The golden rule of armor development has always been to stay a step ahead of weapon designs, and while most histories focus on the development of weapons, the history of body armor plates and technological developments like tempered steel and Kevlar can be just as interesting.
Medieval Armor
The original weapons were simply enhanced clubs, and the first body armor was essentially heavy, protective leather and some metal chaining. This armor was fairly effective, so better weapons had to be designed to penetrate it. Enter the first edged weapons. Better armor plating developed in response then resulted in advances in projectiles, like arrows, that could use mechanical force to penetrate the metal plate.
Early Modern Armor
When projectiles moved from arrows to musket balls, soldiers naturally looked for some way to protect themselves. Initially, they fell back on the same sort of plate armor that medieval soldiers had worn, but this proved to be useless. Tempered steel improved matters a bit, but the most useful design turned out to be a double layer of metal plate. The outer layer was harder and designed to absorb the musket ball’s energy. The inner layer was softer and slowed the ball to keep it from penetrating the wearer. This same design idea is still used in today’s bulletproof body armor, and body armor for police and soldier alike still uses tempered steel, woven fabrics, and layering to counteract the force and penetration of modern bullets.
The 19th Century
Throughout the 1800s as bullets developed so did interest in body armor. Unfortunately, most of these were ineffective, though the most famous person to try making their own armor was Ned Kelly, an outlaw in Australia known as the Iron Outlaw because he built his own forge to make tempered steel and metal plate armor. His armor could stop bullets of the day at ten paces, but it was so heavy that Ned Kelly’s gang had to take extra horses with them everywhere just to carry it, and taking it on and off was very time-consuming. Wearing it also made it hard for a person to accurately fire a gun.
World Wars
THe advent of enormous wars spurred the deveopment of body armor, though in World War I the art was too primitive to be of much use. The armor that could be designed at the time was so heavy as to be impractical, and so expensive that armies couldn’t afford it. Just about the only soldiers who wore any were German machine gunners. Their armor did stop small arms fire, but it also meant they could not move. The lessons of World War I prompted military minds to consider how to make effective armor that a person could wear and still move in. The first real useful modern body armor was developed by the British for anti-aircraft and naval gunners. The United States began making tactical body armor out of a type of fiberglass laminate. After the war, Smith and Wesson developed their first ballistic body armor for police officers. It was made from tempered steel plates and quilted nylon.
The Kevlar Revolution
A researcher for Dupont names Stephanie Kwolek was experimenting one day with liquid polymers and developed a material of extraordinary stiffness and strength. This came to be called Kevlar, and when it was woven and layered it was found to be up to five times the strength of tempered steel, but far lighter and more flexible.
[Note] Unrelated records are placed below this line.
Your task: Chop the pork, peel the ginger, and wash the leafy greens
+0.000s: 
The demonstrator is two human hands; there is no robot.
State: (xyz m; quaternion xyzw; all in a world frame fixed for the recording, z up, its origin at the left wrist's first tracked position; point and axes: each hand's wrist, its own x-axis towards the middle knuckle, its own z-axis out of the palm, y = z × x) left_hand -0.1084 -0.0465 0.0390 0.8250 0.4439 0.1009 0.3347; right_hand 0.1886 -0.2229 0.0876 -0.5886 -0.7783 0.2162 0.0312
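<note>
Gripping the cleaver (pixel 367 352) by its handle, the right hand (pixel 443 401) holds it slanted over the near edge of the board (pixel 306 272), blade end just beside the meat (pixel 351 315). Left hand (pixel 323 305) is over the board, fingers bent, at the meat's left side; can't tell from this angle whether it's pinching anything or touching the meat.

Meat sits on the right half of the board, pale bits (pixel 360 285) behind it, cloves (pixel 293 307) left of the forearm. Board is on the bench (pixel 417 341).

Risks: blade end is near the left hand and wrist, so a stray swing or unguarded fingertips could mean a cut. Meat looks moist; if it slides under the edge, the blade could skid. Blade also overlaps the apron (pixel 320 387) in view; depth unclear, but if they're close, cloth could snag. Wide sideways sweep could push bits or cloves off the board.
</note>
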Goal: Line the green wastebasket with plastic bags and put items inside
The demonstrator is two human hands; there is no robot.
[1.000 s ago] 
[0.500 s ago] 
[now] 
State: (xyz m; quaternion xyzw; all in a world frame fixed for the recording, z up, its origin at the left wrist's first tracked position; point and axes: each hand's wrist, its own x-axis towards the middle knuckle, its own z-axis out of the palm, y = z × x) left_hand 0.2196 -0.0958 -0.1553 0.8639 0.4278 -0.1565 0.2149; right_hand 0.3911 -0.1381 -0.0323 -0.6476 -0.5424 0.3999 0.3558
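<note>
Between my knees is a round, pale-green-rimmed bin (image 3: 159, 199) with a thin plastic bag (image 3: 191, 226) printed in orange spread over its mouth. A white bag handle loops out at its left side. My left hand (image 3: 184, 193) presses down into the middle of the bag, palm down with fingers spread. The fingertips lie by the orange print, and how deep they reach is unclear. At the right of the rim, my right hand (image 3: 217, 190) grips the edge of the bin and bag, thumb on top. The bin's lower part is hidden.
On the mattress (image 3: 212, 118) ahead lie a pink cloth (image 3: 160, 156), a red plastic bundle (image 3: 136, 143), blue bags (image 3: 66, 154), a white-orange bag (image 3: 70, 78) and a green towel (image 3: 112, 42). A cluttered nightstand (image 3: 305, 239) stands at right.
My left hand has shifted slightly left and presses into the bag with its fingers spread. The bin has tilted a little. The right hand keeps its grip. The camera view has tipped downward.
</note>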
In the middle of the 1970s, the National Institute of Justice began to test Kevlar for use in police safety gear. The Kevlar vest proved to be very effective, saving the lives of thousands of police officers within a few decades.
Modern Advances
Kevlar is still the basis of most body armor, but tempered steel is still used to reinforce and strengthen the highest grades of body armor. There is still ongoing research into the compromise between flexibility, which law enforcement officers and soldiers need, and protection. Since the development of Kevlar, many companies are hunting for even more lightweight and flexible materials, some of which offer real possibilities for the future of protective police duty gear.